What you have to do
Images are to be left out; everything else in the listing should be repeated exactly.

Supplied information

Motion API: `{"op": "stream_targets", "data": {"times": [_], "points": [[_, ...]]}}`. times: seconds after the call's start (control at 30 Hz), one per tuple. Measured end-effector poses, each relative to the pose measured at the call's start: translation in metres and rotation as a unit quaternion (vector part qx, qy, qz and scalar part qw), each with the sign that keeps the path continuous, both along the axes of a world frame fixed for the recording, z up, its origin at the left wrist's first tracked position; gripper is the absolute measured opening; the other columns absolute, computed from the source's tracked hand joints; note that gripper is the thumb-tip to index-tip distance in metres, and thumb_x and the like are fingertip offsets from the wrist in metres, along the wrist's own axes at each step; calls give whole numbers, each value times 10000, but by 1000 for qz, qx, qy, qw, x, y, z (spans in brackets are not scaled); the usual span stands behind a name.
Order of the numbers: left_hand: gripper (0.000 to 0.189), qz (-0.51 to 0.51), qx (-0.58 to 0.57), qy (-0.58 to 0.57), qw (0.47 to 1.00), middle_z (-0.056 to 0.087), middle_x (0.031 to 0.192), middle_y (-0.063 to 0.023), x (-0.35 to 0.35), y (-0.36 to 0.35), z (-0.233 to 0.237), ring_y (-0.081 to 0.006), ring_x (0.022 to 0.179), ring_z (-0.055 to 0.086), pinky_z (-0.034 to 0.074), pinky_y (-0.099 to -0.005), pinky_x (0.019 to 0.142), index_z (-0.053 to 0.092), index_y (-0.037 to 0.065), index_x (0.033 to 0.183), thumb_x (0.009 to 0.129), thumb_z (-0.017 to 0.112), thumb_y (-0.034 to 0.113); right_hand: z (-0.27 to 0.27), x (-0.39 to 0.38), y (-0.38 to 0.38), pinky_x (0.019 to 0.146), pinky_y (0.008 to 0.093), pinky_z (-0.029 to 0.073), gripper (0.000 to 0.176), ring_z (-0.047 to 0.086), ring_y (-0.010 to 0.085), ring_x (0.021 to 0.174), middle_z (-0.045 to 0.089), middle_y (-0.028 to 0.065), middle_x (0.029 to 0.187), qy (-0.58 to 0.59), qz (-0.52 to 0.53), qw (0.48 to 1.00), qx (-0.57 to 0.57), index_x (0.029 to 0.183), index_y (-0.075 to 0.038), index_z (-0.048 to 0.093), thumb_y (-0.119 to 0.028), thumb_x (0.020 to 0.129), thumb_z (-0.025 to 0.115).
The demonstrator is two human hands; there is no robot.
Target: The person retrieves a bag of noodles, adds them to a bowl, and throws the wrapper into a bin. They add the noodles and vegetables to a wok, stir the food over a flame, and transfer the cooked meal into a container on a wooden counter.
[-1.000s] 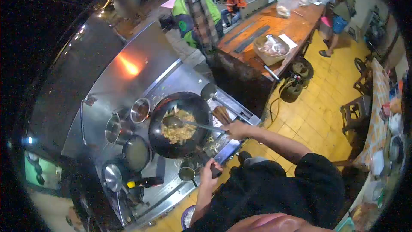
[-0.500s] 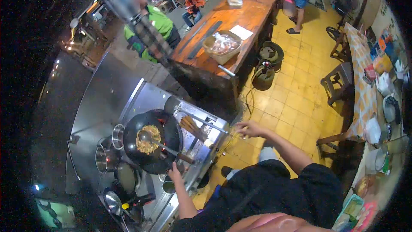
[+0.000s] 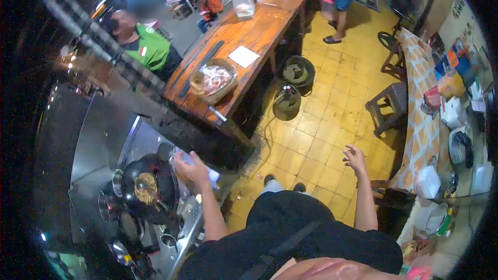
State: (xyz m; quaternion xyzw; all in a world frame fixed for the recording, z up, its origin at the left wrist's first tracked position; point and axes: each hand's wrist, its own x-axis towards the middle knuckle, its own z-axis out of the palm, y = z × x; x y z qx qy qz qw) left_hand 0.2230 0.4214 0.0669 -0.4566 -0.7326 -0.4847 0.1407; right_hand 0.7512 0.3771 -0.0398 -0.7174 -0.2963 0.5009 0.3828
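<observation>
My left hand point(image 3: 192, 170) is over the right side of the metal stove, its thumb and fingers apart, with nothing visible in it. Close to it on the left sits a dark wok point(image 3: 168, 189) holding fried brown food point(image 3: 146, 188), which looks like rice or noodles. A ladle's bowl point(image 3: 165, 150) lies just behind the wok; my left hand covers the area where its handle runs. Out to the right, over the yellow floor, my right hand point(image 3: 355, 158) is raised with loosely curled, separate fingers and holds nothing.
Metal pots point(image 3: 108, 206) and a small cup point(image 3: 168, 239) stand around the wok. A wooden counter point(image 3: 259, 31) carries a basket point(image 3: 212, 85) and plastic bags. Two gas cylinders point(image 3: 287, 102) stand on the floor. A stool point(image 3: 386, 105) and a cluttered table point(image 3: 415, 124) are at right.
My left hand has let go of the wok's handle and moved toward the back of the stove. My right hand has swung right, away from the stove. The view has turned right.
</observation>
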Motion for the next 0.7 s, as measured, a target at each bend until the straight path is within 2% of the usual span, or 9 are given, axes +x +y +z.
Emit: {"op": "stream_targets", "data": {"times": [0.1,0.17,0.27,0.4,0.47,0.5,0.53,0.6,0.7], "points": [[360,-154,-2,-73,985,482,1157,-136,68,67,-13,-239,993,517,434,-343,840,465,-15,1174,857,596,94,6,24,0,538,283,495,376,627,154,681,635,115,967,-43,-54,998,11,1194,-29,554,-174,850,599],[361,-289,-60,-272,916,494,1113,-109,123,102,-24,-182,935,537,463,-305,784,465,-19,1181,851,593,49,8,65,-3,640,313,513,379,646,187,742,652,143,971,-166,-47,984,53,1153,-15,577,-201,825,614],[352,-426,-157,-229,861,516,1111,-97,191,152,-56,-166,908,553,468,-288,790,486,-4,1174,847,601,62,25,146,-25,822,366,486,373,627,299,948,651,178,1011,-378,-123,911,114,1105,-30,604,-231,792,640],[337,-555,-230,-223,768,514,1148,-93,275,201,-67,-178,916,559,467,-297,800,500,-5,1163,854,597,90,149,245,-80,763,362,487,390,646,283,872,663,182,979,-476,-264,839,5,1178,-24,566,-146,812,624],[328,-592,-250,-220,734,514,1144,-92,311,225,-68,-173,918,558,466,-292,799,501,-6,1160,859,594,88,151,331,-126,750,363,489,371,649,281,850,657,191,990,-580,-300,750,103,1174,-41,575,-156,823,616],[320,-615,-264,-218,710,514,1140,-92,327,239,-69,-168,921,557,465,-287,799,503,-7,1156,864,591,87,207,323,-130,766,352,489,372,643,279,876,645,194,1017,-550,-328,768,10,1172,-47,577,-194,832,616],[297,-608,-295,-218,704,517,1127,-94,342,254,-74,-164,942,557,465,-281,800,504,-8,1150,877,579,81,214,359,-154,778,357,486,370,639,271,892,640,198,1020,-677,-295,674,18,1164,-49,581,-213,834,613],[271,-632,-283,-180,699,531,1109,-97,379,269,-72,-165,965,559,466,-288,805,507,-12,1140,890,570,71,264,384,-173,863,407,468,340,615,347,954,646,184,1014,-602,-379,702,-42,1117,-29,598,-178,812,597],[243,-641,-292,-193,683,577,1005,-101,433,277,-67,-168,941,560,458,-303,823,523,-12,1114,893,567,78,288,493,-236,836,436,472,323,613,356,915,646,188,983,-704,-349,595,-169,1102,-34,603,-175,812,590]]}}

Completed exercise
Motion API: `{"op": "stream_targets", "data": {"times": [_], "points": [[_, ...]]}}`. times: seconds after the call's start (control at 30 Hz), one per tuple. Measured end-effector poses, each relative to the pose measured at the call's start: translation in metres and rotation as a unit quaternion (vector part qx, qy, qz and scalar part qw), each with the sign that keeps the path continuous, both along the axes of a world frame fixed for the recording, z up, its origin at the left wrist's first tracked position; gripper is the absolute measured opening; the other columns absolute, computed from the source's tracked hand joints; note that gripper is the thumb-tip to index-tip distance in metres, and thumb_x and the like are fingertip offsets from the wrist in metres, along the wrist's own axes at each step; calls give whole numbers, each value times 10000, but by 1000 for qz, qx, qy, qw, x, y, z (spans in brackets are not scaled); the usual span stands behind a name.
Order of the numbers: left_hand: gripper (0.000 to 0.189), qz (-0.51 to 0.51), qx (-0.58 to 0.57), qy (-0.58 to 0.57), qw (0.47 to 1.00), middle_z (-0.056 to 0.087), middle_x (0.031 to 0.192), middle_y (-0.063 to 0.023), x (-0.35 to 0.35), y (-0.36 to 0.35), z (-0.233 to 0.237), ring_y (-0.081 to 0.006), ring_x (0.022 to 0.179), ring_z (-0.055 to 0.086), pinky_z (-0.034 to 0.074), pinky_y (-0.099 to -0.005), pinky_x (0.019 to 0.142), index_z (-0.053 to 0.092), index_y (-0.037 to 0.065), index_x (0.033 to 0.183), thumb_x (0.009 to 0.129), thumb_z (-0.017 to 0.112), thumb_y (-0.034 to 0.113); right_hand: z (-0.27 to 0.27), x (-0.39 to 0.38), y (-0.38 to 0.38), pinky_x (0.019 to 0.146), pinky_y (0.008 to 0.093), pinky_z (-0.029 to 0.073), gripper (0.000 to 0.176), ring_z (-0.047 to 0.086), ring_y (-0.010 to 0.085), ring_x (0.021 to 0.174), middle_z (-0.045 to 0.089), middle_y (-0.028 to 0.065), middle_x (0.029 to 0.187), qy (-0.58 to 0.59), qz (-0.52 to 0.53), qw (0.48 to 1.00), qx (-0.57 to 0.57), index_x (0.029 to 0.183), index_y (-0.075 to 0.038), index_z (-0.048 to 0.093), thumb_y (-0.119 to 0.028), thumb_x (0.020 to 0.129), thumb_z (-0.025 to 0.115).
The demonstrator is two human hands; there is no robot.
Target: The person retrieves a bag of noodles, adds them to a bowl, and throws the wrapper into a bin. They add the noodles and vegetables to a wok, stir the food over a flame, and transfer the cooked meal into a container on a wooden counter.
[-1.000s] 
[-0.500s] 
[+0.000s] 
State: (xyz m; quaternion xyzw; all in a world frame fixed for the recording, z up, its origin at the left wrist's first tracked position; point and axes: each hand's wrist, its own x-axis towards the middle knuckle, its own z-axis out of the palm, y = z × x; x y z qx qy qz qw) left_hand 0.2230 0.4214 0.0669 -0.4566 -0.7326 -0.4847 0.1407; right_hand 0.7512 0.3771 -0.0398 -0.7174 -0.2963 0.5009 0.3828
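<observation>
My left hand point(image 3: 192, 170) is over the right side of the metal stove, its thumb and fingers apart, with nothing visible in it. Close to it on the left sits a dark wok point(image 3: 168, 189) holding fried brown food point(image 3: 146, 188), which looks like rice or noodles. A ladle's bowl point(image 3: 165, 150) lies just behind the wok; my left hand covers the area where its handle runs. Out to the right, over the yellow floor, my right hand point(image 3: 355, 158) is raised with loosely curled, separate fingers and holds nothing.
Metal pots point(image 3: 108, 206) and a small cup point(image 3: 168, 239) stand around the wok. A wooden counter point(image 3: 259, 31) carries a basket point(image 3: 212, 85) and plastic bags. Two gas cylinders point(image 3: 287, 102) stand on the floor. A stool point(image 3: 386, 105) and a cluttered table point(image 3: 415, 124) are at right.
My left hand has let go of the wok's handle and moved toward the back of the stove. My right hand has swung right, away from the stove. The view has turned right.
</observation>
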Motion for the next 0.7 s, as measured, a target at each bend until the straight path is within 2% of the usual span, or 9 are given, axes +x +y +z.
Emit: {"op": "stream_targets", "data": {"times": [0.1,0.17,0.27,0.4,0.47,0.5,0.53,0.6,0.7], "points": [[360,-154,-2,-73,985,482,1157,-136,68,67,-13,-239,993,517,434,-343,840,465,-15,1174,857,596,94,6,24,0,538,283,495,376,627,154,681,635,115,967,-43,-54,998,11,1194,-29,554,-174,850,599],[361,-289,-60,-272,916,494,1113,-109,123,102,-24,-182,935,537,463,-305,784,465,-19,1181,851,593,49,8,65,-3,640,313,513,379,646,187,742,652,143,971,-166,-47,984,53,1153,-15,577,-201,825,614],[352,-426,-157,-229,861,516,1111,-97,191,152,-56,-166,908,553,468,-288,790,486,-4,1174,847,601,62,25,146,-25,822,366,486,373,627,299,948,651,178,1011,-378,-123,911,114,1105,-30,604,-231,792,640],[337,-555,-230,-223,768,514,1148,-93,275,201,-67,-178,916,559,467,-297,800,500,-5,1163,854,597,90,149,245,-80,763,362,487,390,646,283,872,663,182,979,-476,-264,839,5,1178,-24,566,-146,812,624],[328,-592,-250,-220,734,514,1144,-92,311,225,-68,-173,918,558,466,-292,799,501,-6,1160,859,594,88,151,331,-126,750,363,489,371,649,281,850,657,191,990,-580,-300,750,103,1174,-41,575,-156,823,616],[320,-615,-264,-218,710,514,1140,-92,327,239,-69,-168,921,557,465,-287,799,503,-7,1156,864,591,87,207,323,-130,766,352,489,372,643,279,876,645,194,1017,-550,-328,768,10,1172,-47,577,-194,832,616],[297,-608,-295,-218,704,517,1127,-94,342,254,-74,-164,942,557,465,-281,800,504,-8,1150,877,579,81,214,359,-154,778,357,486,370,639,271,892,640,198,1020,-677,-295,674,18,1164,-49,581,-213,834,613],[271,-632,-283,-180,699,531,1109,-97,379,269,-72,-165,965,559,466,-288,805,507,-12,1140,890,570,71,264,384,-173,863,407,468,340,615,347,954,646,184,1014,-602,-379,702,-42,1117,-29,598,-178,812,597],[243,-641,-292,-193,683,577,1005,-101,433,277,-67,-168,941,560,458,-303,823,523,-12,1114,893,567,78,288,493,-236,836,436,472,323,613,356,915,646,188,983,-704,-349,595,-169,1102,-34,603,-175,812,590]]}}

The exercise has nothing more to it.